NetzpolitikTV Folge 052 ist ein Interview mit dem FDP-Europaabgeordneten Alexander Alvaro über das Telekom-Paket und insbesondere die Datenschutzrichtlinie. Er ist Berichterstatter des EU-Parlament für die Richtlinie zum Datenschutz in der elektronischen Kommunikation (ePrivacy). In dem Interview geht es um die Rolle und Aufgabe eines Berichterstatters in der parlamentarischen Debatte und worum es bei der Datenschutzrichtlinie geht. Innerhalb dieser gibt es z.B. die Regelung, dass ein Einverständnis des Nutzers vorliegen muss, wenn Software Daten nach Hause sendet.
Aber wir reden auch über die Konfliktpunkte: Der grösste Konflikt dreht sich um die Frage, ob IP-Adressen als persönliche Daten gewertet werden. Hierfür sprechen sich aktuelle Gesetzgebungen, EU-Kommission, EU-Staaten und alle Datenschützer aus. Alexander Alvaro ist der Meinung, dass dies nicht mehr zeitgemäss ist, weil die IP-Adressen nicht einem Individuum persönlich zugeordnet werden können.* Diese Sichtweise wird von verschiedenen Wirtschfts-Lobbys vertreten und von Verbraucherschützern nicht geteilt. Weiter geht es um Informationspflichten für Datenverluste und wie diese ablaufen könnte. Zum Schluss geht um die Frage, wie man sich in der Politik unter lauter Internet-Analphabeten fühlt und wie man Politikern mehr Medienkompetenz beibringen kann.

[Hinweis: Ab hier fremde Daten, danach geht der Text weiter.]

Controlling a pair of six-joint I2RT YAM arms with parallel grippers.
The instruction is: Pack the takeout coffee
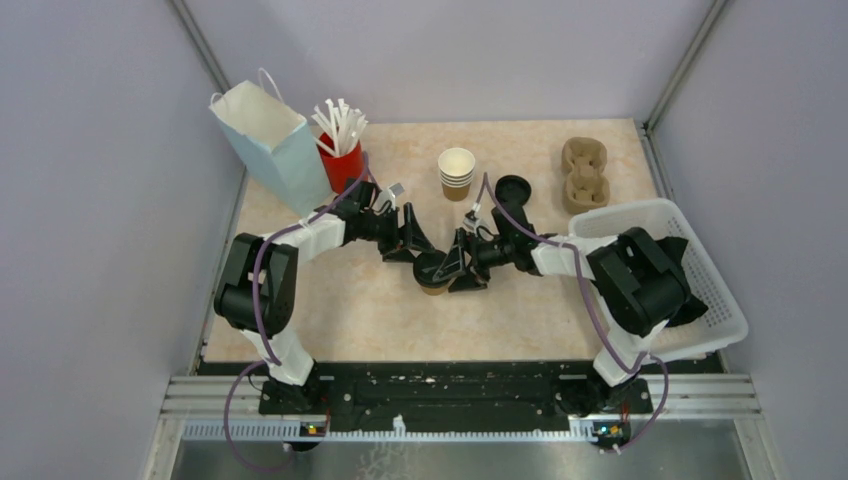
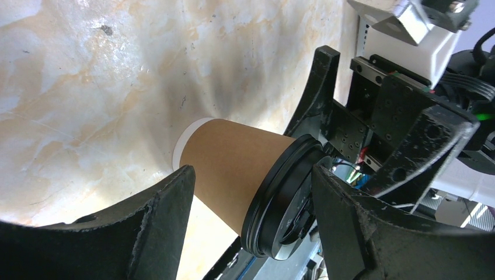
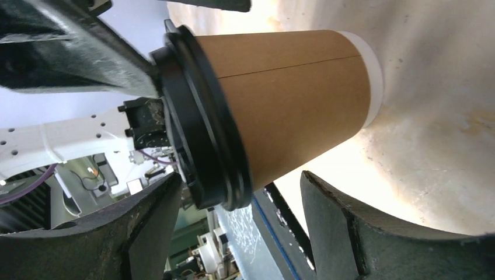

NetzpolitikTV 052: Alexander Alvaro über das Telekom-Paket from netzpolitik on Vimeo.
Das Interview ist ca. 15 Minuten lang und liegt als MP4 auf dem Server.
* In der weiteren kurzen parlamentarischen Debatte rund um die Telekom-Paket ist das ein sehr kontroverser Punkt, und es ist wohl derzeit noch nicht klar, wie die Mehrheit des Parlaments dafür abstimmt. Was ist denn Eure Meinung dazu? Sind IP-Adressen personenbezogene Daten und sollten als solche geschützt werden, oder nicht?